## PROVIDED MATERIAL:
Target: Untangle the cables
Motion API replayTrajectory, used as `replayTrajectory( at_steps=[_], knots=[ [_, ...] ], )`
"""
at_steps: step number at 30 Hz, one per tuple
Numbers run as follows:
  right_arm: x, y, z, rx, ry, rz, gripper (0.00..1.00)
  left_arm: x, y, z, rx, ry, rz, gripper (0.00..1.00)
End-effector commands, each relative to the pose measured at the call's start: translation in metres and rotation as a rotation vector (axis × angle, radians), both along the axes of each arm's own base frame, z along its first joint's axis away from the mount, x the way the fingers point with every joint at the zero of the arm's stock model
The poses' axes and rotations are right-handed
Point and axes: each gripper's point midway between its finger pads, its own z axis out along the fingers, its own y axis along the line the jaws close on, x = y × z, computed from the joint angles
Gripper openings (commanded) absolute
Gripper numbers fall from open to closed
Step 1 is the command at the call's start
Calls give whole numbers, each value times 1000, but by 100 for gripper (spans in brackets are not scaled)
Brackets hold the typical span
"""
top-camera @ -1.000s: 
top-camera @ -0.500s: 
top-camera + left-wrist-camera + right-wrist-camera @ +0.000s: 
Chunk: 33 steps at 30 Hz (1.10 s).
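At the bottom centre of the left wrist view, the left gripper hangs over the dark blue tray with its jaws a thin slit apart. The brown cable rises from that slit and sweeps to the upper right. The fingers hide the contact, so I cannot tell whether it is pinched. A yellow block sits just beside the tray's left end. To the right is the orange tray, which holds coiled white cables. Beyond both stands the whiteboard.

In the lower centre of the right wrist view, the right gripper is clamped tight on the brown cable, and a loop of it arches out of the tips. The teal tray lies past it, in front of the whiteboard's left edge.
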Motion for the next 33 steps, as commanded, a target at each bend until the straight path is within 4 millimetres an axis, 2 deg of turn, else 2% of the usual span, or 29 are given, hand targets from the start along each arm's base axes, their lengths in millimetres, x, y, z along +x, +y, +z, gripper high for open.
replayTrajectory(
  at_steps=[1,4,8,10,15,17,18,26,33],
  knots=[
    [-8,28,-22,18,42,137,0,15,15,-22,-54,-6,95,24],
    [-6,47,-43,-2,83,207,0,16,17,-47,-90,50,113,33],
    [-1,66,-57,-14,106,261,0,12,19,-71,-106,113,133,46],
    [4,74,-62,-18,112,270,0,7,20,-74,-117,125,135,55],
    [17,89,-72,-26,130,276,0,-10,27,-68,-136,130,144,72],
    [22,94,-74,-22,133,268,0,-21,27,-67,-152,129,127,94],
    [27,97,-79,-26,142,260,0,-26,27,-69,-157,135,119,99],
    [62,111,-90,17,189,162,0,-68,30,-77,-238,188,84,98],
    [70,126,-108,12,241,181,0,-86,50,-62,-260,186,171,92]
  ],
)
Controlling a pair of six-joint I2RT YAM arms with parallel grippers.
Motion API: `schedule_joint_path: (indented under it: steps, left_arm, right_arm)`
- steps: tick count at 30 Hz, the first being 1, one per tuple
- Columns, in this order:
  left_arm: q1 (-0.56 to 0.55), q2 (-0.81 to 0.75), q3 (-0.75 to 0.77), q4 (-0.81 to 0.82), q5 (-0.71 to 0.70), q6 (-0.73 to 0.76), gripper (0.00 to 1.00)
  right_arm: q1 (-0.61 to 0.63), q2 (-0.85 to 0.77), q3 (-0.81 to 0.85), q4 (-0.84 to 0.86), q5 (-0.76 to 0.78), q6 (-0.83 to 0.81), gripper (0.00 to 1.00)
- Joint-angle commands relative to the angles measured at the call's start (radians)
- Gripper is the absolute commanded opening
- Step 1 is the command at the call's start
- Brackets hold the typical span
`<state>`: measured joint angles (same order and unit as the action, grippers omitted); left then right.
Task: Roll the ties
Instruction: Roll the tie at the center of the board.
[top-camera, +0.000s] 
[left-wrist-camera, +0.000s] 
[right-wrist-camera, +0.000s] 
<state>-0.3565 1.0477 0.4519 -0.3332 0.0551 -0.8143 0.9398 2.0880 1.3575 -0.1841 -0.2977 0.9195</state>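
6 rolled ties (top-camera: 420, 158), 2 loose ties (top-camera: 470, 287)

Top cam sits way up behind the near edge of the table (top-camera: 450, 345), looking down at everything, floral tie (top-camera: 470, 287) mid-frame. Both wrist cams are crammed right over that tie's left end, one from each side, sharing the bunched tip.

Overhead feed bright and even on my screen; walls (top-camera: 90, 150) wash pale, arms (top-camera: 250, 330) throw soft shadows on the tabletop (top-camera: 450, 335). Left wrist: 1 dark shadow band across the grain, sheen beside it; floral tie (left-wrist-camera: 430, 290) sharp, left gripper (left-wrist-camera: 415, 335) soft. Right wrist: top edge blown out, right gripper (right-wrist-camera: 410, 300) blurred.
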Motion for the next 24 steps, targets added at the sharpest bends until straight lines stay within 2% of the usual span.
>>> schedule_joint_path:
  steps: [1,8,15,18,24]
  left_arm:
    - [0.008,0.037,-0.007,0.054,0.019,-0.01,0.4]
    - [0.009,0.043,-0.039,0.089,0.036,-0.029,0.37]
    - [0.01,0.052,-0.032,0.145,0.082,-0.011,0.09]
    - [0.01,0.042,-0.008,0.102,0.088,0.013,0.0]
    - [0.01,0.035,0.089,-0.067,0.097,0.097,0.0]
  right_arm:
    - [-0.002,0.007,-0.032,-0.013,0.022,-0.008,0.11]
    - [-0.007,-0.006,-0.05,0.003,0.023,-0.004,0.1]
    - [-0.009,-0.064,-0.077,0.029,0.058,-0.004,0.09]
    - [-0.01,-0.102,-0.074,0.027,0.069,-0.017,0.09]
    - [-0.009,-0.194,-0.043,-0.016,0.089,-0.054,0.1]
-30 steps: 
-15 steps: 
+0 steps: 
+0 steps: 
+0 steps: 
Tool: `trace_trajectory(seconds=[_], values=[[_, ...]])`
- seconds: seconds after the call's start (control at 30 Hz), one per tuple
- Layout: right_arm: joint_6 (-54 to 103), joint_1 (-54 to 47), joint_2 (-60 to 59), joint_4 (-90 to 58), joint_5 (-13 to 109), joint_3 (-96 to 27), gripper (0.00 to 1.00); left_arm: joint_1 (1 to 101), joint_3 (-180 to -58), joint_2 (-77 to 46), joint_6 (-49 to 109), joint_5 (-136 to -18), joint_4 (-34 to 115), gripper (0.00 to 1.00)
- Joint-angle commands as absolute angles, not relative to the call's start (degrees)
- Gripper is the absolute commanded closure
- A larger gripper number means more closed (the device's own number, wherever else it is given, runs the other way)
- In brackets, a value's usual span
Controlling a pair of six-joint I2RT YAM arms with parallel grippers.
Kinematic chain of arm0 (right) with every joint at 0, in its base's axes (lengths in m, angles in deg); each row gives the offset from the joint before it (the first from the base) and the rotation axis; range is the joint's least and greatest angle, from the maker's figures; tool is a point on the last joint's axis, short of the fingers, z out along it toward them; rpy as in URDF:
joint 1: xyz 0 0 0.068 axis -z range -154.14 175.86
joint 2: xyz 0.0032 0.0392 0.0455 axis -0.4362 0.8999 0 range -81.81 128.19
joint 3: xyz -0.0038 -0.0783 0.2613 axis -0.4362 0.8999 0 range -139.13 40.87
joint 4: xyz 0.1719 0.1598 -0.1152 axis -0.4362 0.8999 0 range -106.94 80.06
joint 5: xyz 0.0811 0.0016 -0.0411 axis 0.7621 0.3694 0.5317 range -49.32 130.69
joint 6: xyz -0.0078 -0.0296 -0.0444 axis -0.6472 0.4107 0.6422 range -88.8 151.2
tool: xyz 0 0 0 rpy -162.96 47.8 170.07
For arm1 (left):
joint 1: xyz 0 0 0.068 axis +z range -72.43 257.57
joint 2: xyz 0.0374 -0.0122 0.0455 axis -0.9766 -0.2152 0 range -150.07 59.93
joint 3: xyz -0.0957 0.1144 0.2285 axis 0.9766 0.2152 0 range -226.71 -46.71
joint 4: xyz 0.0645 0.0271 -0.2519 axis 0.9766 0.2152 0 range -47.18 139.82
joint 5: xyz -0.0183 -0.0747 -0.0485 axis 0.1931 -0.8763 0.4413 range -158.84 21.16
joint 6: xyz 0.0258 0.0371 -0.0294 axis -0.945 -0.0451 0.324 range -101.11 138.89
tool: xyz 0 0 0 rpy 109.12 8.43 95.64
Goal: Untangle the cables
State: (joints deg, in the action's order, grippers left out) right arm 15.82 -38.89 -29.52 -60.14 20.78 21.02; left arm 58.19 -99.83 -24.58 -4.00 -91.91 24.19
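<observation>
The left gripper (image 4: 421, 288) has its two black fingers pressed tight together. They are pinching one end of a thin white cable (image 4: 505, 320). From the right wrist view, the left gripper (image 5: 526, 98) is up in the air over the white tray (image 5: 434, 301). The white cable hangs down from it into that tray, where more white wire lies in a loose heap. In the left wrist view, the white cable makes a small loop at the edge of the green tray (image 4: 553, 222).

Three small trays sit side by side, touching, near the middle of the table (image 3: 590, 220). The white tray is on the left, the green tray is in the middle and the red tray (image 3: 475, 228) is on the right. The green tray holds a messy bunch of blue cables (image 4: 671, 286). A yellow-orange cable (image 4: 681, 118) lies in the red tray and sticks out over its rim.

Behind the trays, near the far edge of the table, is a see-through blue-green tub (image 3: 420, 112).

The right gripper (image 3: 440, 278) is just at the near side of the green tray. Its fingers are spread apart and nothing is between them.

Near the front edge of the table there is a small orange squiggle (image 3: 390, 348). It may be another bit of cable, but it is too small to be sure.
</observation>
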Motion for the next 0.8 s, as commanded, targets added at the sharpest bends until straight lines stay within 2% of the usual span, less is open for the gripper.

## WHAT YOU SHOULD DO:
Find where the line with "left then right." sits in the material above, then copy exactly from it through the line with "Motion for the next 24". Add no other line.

## EXPECTED ANSWER:
`<state>`: measured joint angles (same order and unit as the action, grippers omitted); left then right.
Task: Roll the ties
Instruction: Roll the tie at the center of the board.
[top-camera, +0.000s] 
[left-wrist-camera, +0.000s] 
[right-wrist-camera, +0.000s] 
<state>-0.3565 1.0477 0.4519 -0.3332 0.0551 -0.8143 0.9398 2.0880 1.3575 -0.1841 -0.2977 0.9195</state>
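6 rolled ties (top-camera: 420, 158), 2 loose ties (top-camera: 470, 287)

Top cam sits way up behind the near edge of the table (top-camera: 450, 345), looking down at everything, floral tie (top-camera: 470, 287) mid-frame. Both wrist cams are crammed right over that tie's left end, one from each side, sharing the bunched tip.

Overhead feed bright and even on my screen; walls (top-camera: 90, 150) wash pale, arms (top-camera: 250, 330) throw soft shadows on the tabletop (top-camera: 450, 335). Left wrist: 1 dark shadow band across the grain, sheen beside it; floral tie (left-wrist-camera: 430, 290) sharp, left gripper (left-wrist-camera: 415, 335) soft. Right wrist: top edge blown out, right gripper (right-wrist-camera: 410, 300) blurred.
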Motion for the next 24 steps, targets added at the sharpest bends until straight lines stay within 2% of the usual span.

That completes the answer, and no more is expected.